The Dabster
- Original Finnish book cover.
- Author: Heikki Turunen
- Original title: Finnish: Simpauttaja
- Language: Finnish
- Publisher: WSOY
- Publication date: 1973
- Publication place: Finland
- Media type: Print (Hardback)
- Pages: 303
- ISBN: 951-0-05877-7

= The Dabster =

Novel by Heikki Turunen

The Dabster (Simpauttaja) is a 1973 Finnish debut novel by Heikki Turunen. The novel received the 1973 J. H. Erkko Prize for best debut work, and in 1974, novel won the Thanks for the Book Award Medal.

The main character of the story, set in North Karelia, is a young country boy, Imppa Ryynänen, who leaves his home farm to seek his fortune. After arriving at the largest house in the village, Pirtamo, to make french drains, he meets a mysterious farm worker named "Simpauttaja". In Finnish, the word "simpauttaja" (/fi/) means a person who helps or supports another person or group.

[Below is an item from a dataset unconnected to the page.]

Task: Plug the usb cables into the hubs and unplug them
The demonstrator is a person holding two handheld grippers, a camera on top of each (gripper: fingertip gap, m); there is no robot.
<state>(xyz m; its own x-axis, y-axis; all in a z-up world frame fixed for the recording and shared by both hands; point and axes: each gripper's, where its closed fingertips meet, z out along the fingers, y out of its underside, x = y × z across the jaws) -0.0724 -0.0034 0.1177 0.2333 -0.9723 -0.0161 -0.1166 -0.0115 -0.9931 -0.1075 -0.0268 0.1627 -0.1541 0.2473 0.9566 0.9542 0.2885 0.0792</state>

According to Turunen, one of the characters in the novel, the protagonist's younger brother, Otto Ryynänen, who is described as a village lunatic, was based on a real person; while working as a journalist before his career as a writer, Turunen had met a young man suffering from mental health problems in Liperi in 1968, whose passion was sculpting skillful female statues, and wrote an article about him for the Karjalan Maa magazine. In 2012, Turunen learned that a young man he had interviewed decades earlier had been admitted to a mental hospital and, about 6–7 years after the publication of his novel, had escaped from there and committed suicide by jumping under a train in Kontiolahti. After hearing about the incident, he decided to write a sequel to the novel, Karjalan kuningas ("The King of Karelia"), which was published in 2014.

A television film adaptation of the same name based on the novel was made in 1975. Director Veikko Kerttula won the Jussi Award for Best Director for his film. A play has also been written based on the novel.